三嶋雄一郎助教が平成29年度科学技術分野の文部科学大臣表彰 若手科学者賞を受賞

東京大学分子細胞生物学研究所 RNA機能研究分野 三嶋雄一郎 (みしま ゆういちろう)助教が、平成29年度 科学技術分野の文部科学大臣表彰 若手科学者賞を受賞することが決まりました(表彰式は2017年4月19日)。本賞は、萌芽的な研究、独創的視点に立った研究等、高度な研究開発能力を示す顕著な研究業績をあげた40歳未満の若手研究者に授与されています。

三嶋雄一郎助教は2001年大阪市立大学理学部卒業、2006年神戸大学大学院自然科学研究科生命科学専攻を修了(博士[理学])した後、米国イェール大学医学部 博士研究員、神戸大学大学院理学研究科 博士研究員を経て、2012年より本学分子細胞生物学研究所助教を努めております。

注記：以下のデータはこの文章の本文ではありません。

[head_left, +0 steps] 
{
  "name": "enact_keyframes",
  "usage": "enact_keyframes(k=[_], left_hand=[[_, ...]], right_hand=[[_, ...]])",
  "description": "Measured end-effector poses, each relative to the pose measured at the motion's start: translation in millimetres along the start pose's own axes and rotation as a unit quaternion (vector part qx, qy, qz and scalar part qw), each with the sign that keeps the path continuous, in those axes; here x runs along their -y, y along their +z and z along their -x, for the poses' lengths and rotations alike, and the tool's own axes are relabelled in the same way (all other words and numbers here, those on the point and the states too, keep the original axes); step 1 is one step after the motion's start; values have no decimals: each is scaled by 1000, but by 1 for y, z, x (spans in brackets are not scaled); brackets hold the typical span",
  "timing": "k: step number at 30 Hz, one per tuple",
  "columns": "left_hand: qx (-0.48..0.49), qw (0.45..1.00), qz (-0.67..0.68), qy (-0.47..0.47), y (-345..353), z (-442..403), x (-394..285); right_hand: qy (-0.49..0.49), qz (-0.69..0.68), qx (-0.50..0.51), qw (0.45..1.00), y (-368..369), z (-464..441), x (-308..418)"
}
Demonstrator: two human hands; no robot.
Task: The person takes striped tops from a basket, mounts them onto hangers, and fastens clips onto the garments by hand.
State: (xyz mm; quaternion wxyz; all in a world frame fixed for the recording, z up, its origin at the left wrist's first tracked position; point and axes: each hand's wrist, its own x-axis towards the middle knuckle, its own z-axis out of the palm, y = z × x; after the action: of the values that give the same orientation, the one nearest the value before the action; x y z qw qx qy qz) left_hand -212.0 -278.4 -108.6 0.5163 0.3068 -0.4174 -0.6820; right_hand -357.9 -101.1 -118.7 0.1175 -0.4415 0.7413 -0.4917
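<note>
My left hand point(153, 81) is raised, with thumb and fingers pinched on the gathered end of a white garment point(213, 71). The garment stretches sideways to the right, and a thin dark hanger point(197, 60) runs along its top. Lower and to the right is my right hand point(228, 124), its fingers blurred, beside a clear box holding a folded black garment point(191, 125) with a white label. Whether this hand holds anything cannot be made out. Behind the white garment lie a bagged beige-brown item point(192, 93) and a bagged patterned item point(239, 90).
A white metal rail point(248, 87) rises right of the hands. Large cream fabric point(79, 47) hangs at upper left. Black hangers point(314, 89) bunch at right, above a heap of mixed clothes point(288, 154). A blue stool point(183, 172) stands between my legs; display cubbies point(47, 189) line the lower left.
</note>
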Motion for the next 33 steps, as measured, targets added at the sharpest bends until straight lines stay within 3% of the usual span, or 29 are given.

業績名:「脊椎動物の初期発生における mRNA 制御機構の研究」
業績内容:動物発生の初期段階では、mRNAの安定性が受精や分化刺激に応答し動的に変化することで発生プログラムが切り替わります。しかしこれまでの知見の多くは現象論的な報告に留まっており、その分子機構には不明な点が多く残されていました。三嶋雄一郎氏は、ゼブラフィッシュ胚という個体実験系において分子生物学的手法と網羅的解析法、情報解析法を組み合わせるユニークなアプローチにより、小分子RNAであるマイクロRNAと遺伝暗号であるコドンが、mRNAの安定性をダイナミックに調節していることを明らかにしました。本研究成果は、脊椎動物の初期発生を支えるmRNA制御機構を理解する上で非常に重要な基盤的知見です。今後はこの発見をもとに、動物の胚発生における遺伝子発現の理解がさらに深まることが期待されます。